Forum Moderators: goodroi

Message Too Old, No Replies

Force the spider to not index pages

cfmtravel

9:29 pm on Aug 26, 2014 (gmt 0)

Hi
I'm thinking to force the spider to not index pages like "contact" or similar (for example pages where the users can modify some information, suggest me some modification and so on).

The idea was to place on the HEAD of those pages the tag
<META NAME="ROBOTS" CONTENT="NOINDEX,FOLLOW">

This instruction will be respect by the serious spiders I presume so I know that the "bad guys" will still pick up those pages.

What do you think?
It does not seem important to me to have those pages indexed in google, yahoo and so on.

Waiting for your opinion

Thanks a lot

krishseo

12:02 pm on Sep 5, 2014 (gmt 0)

instead of using meta robot tag, use robots.txt. Place your pages in robots.txt file with disallow:

disallow: /contact/

sure by the above process, your page will not index in any of the top search engines

once your page is updated in robots.txt file, then submit robots.txt file in webmaster tools

not2easy

3:18 pm on Sep 5, 2014 (gmt 0)

Do not use robots.txt instead of the metatag "noindex" or it will stay in the index. If you use robots.txt without first adding the noindex metatag you outlined above, you will prevent compliant robots like Google's from knowing that you want the pages to be noindexed. Blocking a page or directory in robots.txt prevents the robot from reading the noindex meta tag and their last (previous) crawl of the page did not have that instruction so it will still be in the index, but with a description that says your robots.txt file prevents an accurate description. You don't want that.

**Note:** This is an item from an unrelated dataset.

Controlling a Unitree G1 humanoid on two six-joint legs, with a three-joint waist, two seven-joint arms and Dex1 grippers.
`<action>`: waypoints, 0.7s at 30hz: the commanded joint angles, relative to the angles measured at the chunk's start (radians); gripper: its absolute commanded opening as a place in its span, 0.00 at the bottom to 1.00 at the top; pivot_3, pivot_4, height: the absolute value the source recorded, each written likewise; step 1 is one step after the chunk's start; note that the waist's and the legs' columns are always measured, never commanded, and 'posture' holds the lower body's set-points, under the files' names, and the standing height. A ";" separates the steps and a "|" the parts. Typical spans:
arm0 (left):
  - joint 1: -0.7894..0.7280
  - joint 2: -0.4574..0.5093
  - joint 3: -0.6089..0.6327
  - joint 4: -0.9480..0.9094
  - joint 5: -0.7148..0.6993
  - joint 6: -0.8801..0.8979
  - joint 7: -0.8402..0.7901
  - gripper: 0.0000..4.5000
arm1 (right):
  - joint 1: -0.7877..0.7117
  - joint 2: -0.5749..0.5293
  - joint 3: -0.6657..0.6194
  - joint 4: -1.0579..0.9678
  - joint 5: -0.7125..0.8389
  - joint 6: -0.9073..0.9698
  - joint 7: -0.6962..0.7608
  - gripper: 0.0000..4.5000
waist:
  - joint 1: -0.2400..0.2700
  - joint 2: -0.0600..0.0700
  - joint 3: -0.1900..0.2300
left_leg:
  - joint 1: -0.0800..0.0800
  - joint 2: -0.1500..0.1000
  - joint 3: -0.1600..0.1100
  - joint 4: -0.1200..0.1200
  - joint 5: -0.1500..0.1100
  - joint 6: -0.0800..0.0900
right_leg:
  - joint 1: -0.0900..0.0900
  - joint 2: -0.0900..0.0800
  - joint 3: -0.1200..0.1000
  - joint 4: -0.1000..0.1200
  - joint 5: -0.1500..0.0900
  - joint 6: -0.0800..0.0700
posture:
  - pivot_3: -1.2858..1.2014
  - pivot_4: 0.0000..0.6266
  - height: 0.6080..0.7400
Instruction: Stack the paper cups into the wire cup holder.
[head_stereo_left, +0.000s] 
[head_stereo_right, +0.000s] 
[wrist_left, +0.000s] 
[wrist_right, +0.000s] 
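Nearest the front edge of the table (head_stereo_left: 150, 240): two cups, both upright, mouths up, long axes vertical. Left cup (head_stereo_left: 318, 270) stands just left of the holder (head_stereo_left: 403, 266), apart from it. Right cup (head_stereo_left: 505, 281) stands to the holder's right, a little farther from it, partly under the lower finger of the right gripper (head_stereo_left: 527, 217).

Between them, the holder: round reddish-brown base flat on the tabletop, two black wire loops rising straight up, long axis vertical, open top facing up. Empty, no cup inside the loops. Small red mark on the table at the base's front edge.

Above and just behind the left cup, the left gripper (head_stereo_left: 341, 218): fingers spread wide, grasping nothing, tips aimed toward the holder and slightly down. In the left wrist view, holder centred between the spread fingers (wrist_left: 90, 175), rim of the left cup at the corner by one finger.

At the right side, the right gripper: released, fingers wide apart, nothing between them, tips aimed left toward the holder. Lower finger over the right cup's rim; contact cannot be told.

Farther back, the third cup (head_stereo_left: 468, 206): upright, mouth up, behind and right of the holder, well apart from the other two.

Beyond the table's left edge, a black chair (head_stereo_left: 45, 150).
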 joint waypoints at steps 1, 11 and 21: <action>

IF it is just a few pages, add in the metatag, go to your GWT account and use the "Fetch" tool to make sure they have seen the noindex tag. There is no need to block the pages in robots.txt, but if you are going to do that, use the proper syntax: Disallow: (not disallow: ). Remove the noindexed pages from your GWT sitemap.

lucy24

7:13 pm on Sep 6, 2014 (gmt 0)

I'm thinking to force the spider to not index pages

Fundamental error here: the spider doesn't index anything. The spider only crawls. Indexing is a completely separate process.

If you use robots.txt to block crawling, then the search engine will never see the "noindex" directive. There are a couple of recent threads that explain the crawl vs. index difference in great detail. (not2easy? How's your memory?)